In the present work, we deposited pristine BiVO4 thin films using facile spin coating synthetic procedure and achieved the remarkable PEC performance with current density up to 3.17 mA cm-2 under SE (substrate-to-electrolyte) illumination that exhibited quite good stability at 1.23 V vs. RHE for water splitting. By adjusting a few parameters for the annealing process and optimizing the heating rate of the furnace to the targeted annealing temperature (i.e., 475 °C), we tuned the morphological and electronic properties of the BiVO4 films mainly by introducing a quite good population of oxygen vacancies which act as shallow donors of electrons and can create shallow energy levels inside the bandgap of BiVO4 by introduction of V4+ species in the lattice sites of the crystal, thereby increasing photogenerated charge density and reducing electron and hole pair recombination. We recorded the data for a series of 7 samples from 10 °C rise per minute to 70 °C rise per minute to reach 475 °C, and named them as BV-10 °C, BV-20 °C, BV-30 °C, BV-40 °C, BV-50 °C, BV-60 °C, and BV-70 °C. Out of those, BV-60 °C outperformed to achieve 3.17 mA cm-2 photocurrent density. The morphology of the films changed from densely stacked particles to the porous structure which effectively boosted the photoactivity of the material, while the presence of oxygen vacancies was confirmed by careful analysis of XPS data. The bandgap of as-prepared BiVO4 thin film was reduced from 2.55 eV to 2.33 eV, as compared to that of literature. 

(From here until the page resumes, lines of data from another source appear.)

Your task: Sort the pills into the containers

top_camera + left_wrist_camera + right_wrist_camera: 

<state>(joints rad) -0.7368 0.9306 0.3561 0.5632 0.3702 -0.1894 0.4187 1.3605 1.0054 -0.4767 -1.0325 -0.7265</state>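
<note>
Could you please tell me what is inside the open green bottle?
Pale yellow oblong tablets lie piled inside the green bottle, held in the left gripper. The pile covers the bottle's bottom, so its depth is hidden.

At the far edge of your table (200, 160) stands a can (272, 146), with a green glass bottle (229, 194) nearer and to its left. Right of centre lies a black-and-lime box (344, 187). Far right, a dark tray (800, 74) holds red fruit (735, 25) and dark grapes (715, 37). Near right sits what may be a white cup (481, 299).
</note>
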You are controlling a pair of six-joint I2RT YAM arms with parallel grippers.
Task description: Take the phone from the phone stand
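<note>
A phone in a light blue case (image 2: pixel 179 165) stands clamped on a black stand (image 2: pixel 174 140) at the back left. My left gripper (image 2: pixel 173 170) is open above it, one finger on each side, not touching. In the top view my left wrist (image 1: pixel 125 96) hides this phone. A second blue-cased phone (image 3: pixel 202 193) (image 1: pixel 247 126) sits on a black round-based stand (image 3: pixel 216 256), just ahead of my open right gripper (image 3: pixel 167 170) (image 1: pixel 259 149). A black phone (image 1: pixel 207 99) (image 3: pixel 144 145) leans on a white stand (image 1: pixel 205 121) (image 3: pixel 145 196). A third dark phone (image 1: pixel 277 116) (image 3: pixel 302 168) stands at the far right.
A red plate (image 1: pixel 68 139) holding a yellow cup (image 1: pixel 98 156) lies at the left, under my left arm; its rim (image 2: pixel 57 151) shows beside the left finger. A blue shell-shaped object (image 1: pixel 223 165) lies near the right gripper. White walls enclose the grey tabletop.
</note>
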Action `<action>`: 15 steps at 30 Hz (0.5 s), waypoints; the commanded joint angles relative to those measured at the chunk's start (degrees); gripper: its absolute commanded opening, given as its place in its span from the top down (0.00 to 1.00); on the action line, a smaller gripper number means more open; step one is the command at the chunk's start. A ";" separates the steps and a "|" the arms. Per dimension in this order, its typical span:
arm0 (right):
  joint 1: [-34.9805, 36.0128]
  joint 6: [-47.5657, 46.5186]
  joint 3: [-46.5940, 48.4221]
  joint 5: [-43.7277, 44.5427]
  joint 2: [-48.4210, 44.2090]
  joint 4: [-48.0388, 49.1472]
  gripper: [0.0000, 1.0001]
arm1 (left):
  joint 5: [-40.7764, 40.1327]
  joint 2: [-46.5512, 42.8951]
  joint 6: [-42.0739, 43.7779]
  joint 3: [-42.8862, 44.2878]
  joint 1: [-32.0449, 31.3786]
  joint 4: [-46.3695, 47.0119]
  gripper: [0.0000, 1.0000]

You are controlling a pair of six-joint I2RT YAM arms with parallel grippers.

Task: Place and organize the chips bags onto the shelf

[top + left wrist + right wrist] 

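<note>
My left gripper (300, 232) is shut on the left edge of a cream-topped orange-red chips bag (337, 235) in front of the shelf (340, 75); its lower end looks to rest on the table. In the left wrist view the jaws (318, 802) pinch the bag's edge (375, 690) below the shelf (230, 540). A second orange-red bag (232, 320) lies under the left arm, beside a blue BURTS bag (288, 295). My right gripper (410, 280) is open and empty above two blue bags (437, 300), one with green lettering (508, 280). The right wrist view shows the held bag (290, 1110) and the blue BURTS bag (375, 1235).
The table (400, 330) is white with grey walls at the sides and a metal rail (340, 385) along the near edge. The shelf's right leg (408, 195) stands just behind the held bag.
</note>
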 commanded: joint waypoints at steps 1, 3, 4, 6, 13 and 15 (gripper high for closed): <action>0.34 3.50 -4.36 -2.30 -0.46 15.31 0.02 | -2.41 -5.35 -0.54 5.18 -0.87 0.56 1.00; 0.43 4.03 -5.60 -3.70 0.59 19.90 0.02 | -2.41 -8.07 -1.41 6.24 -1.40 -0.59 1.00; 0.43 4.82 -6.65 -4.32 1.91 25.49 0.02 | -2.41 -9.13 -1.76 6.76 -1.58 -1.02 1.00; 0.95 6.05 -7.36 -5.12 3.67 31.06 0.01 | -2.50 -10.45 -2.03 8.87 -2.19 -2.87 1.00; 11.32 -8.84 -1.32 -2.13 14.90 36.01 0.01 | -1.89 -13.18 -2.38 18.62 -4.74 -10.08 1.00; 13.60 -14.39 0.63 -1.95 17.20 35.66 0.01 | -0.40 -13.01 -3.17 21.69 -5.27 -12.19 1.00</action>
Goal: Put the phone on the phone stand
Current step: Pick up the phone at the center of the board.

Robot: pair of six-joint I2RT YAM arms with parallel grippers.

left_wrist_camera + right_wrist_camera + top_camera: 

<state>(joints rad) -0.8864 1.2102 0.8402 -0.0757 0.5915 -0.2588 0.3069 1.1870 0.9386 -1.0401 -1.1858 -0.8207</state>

The literature demonstrated that the output of triboelectric nanogenerators (TENG) can be tuned by modulating the triboelectric polarity using efficient photoactive semiconductor materials by incorporating sunlight. Hence, we came up with an idea of employing our highly photoactive material (BiVO4) for this application which is not reported yet. A 4-fold increase (3.1 µA – 6.1 µA) in the short-circuit current was recorded. The oxygen vacancies introduced V4+ ions as charge traps and hence the charge retention of the device increased significantly. The photocurrent plateau appeared because of the formation of BiVO4 Schottky contact inside TENG. This work opened a new avenue to enhance the PEC cell output performance by designing a controlled heating rate protocol for BiVO4 thin film synthesis. Moreover, BiVO4 thin films are applied successfully as a triboelectric frictional layer in TENG device, and their output performance prevails over commonly employed triboelectric materials (e.g., PDMS and PTFE).